As examples: I would like to be able to publicly ask them, “What is the branch policy when a Superior Court CEO is proven to be actively concealing that court clerks falsified material court documents? (Felony under Penal Code 134, I believe) Are the AOC Director and the JC
responsible to address known and proven felonies by Superior Court CEO’s? That seems like a pretty important policy question to me, that should be able to be publicly asked. .
unionman575
November 20, 2013
Dan Walters: California judges still waging a subdued war
Read more here: http://www.fresnobee.com/2013/11/19/3620219/california-judges-still-waging.html#storylink=cpy
wearyant
November 20, 2013
Dan Walters: “As demonstrated by the new flap over transparency, however, the friction his reign fostered is still very much alive.”
========================================================
Yes, because nothing has changed. The Teensy is continuing to wear King George’s mantle, which is no doubt why she was chosen to follow him. There will be no peace in Gilead as long as wrong rules, the lies continue, and the unethical lead.
Wendy Darling
November 20, 2013
Exactly right, Ant. Ron George in a skirt. All the way.
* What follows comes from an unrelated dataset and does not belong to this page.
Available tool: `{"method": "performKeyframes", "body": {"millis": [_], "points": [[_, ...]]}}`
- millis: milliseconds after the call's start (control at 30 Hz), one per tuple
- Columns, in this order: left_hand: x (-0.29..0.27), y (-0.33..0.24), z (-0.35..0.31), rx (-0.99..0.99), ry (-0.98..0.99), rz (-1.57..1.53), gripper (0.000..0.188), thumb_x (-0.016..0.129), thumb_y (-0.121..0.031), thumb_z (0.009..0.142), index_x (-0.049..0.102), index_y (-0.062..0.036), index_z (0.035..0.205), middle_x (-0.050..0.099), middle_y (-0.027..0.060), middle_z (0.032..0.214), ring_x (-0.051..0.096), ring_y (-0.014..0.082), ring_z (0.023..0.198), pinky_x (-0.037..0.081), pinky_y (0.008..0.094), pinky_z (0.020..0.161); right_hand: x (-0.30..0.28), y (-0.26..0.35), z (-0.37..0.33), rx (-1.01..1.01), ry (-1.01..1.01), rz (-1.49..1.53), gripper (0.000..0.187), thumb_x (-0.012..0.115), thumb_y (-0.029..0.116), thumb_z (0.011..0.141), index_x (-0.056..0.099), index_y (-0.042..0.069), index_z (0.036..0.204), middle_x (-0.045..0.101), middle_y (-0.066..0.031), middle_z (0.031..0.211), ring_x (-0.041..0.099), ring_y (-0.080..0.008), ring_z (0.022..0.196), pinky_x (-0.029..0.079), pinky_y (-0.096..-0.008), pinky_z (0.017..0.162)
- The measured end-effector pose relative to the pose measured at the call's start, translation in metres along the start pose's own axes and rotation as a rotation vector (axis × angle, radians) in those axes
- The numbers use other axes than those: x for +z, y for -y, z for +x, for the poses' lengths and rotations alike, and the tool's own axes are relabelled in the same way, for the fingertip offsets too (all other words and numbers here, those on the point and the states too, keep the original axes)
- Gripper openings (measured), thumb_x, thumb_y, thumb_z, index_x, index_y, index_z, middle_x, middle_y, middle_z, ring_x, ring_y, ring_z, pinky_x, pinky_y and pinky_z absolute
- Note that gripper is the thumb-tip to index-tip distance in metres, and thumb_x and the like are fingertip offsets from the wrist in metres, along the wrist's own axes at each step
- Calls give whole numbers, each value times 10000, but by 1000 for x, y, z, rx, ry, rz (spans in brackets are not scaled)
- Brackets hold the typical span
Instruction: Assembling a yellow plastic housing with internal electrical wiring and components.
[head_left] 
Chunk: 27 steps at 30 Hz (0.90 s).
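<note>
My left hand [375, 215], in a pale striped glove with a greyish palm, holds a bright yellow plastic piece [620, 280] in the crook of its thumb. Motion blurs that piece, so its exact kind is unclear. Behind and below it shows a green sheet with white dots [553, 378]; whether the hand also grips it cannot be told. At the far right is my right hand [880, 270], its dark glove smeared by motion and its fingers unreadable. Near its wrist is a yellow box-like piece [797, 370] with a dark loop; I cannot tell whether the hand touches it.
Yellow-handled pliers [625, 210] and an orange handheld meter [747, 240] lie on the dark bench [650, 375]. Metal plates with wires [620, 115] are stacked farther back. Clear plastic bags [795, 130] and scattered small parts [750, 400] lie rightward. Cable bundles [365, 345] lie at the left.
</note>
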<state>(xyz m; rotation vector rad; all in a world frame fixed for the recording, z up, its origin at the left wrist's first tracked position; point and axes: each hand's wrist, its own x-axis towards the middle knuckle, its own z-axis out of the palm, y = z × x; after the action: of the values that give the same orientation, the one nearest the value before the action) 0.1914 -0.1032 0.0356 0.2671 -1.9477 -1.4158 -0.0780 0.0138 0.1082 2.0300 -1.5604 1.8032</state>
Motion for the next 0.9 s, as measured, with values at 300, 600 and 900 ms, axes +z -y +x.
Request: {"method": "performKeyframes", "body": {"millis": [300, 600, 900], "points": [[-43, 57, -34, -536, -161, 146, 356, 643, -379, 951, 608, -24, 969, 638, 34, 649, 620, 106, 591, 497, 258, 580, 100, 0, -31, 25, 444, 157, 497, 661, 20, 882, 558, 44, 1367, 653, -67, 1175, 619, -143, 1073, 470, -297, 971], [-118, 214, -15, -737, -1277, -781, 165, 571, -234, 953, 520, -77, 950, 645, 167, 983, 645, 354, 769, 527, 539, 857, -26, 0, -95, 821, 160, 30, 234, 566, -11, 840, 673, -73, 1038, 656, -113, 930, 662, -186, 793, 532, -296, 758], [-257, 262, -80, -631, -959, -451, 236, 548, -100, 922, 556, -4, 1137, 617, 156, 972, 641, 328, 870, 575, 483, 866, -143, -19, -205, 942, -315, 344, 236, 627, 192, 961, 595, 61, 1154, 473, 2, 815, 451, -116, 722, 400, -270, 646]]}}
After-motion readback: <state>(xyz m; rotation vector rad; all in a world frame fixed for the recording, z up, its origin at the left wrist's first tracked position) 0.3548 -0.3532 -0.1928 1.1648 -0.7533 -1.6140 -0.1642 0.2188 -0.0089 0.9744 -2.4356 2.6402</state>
Still serving themselves to the detriment of all Californians.
Long live the ACJ.
sharonkramer
November 20, 2013
My proposed change to Title 10 Rules of the Court, California Open-Meeting Rule 10.75
(k) Public comment
(2) In person comment.
[ ] In-person advisory body meeting[s] must include an opportunity for public comment regarding agenda items [and new business relevant to policies and practices of the judicial branch and its ancillary agencies, committees and commissions]. Anyone wishing to speak during the public comment portion of [open or closed] meeting[s] must submit a request at least one complete usiness day before the meeting with the following information: the speaker’s name, the name and purpose of the organization that the speaker represents if any, the speaker’s contact information, the agenda item that the public comment will address [if any], and any written materials that the speaker proposes to distribute at the meeting. [If needed, appropriate security measures shall be taken to accomodate the public.] Nothing in this paragraph affects or modifies the right to provide written comments under paragraph (1).
Changed from 10.75:
(k) Public comment
(2) In person comment
If security measures permit public attendance at an open in-person advisory body meeting, the meeting must include an opportunity for public comment regarding agenda items. Anyone wishing to speak during the public comment portion of the meeting must submit a request at least one complete business day before the meeting with the following information: the speaker’s name, the name and purpose of the organization that the speaker represents if any, the speaker’s contact information, the agenda item that the public comment will address, and any written materials that the speaker proposes to distribute at the meeting. Nothing in this paragraph affects or modifies the right to provide written comments under paragraph (1).
NewsViews
November 20, 2013
Reblogged this on News and Views Riverside Superior Court and National Family Law Abuse.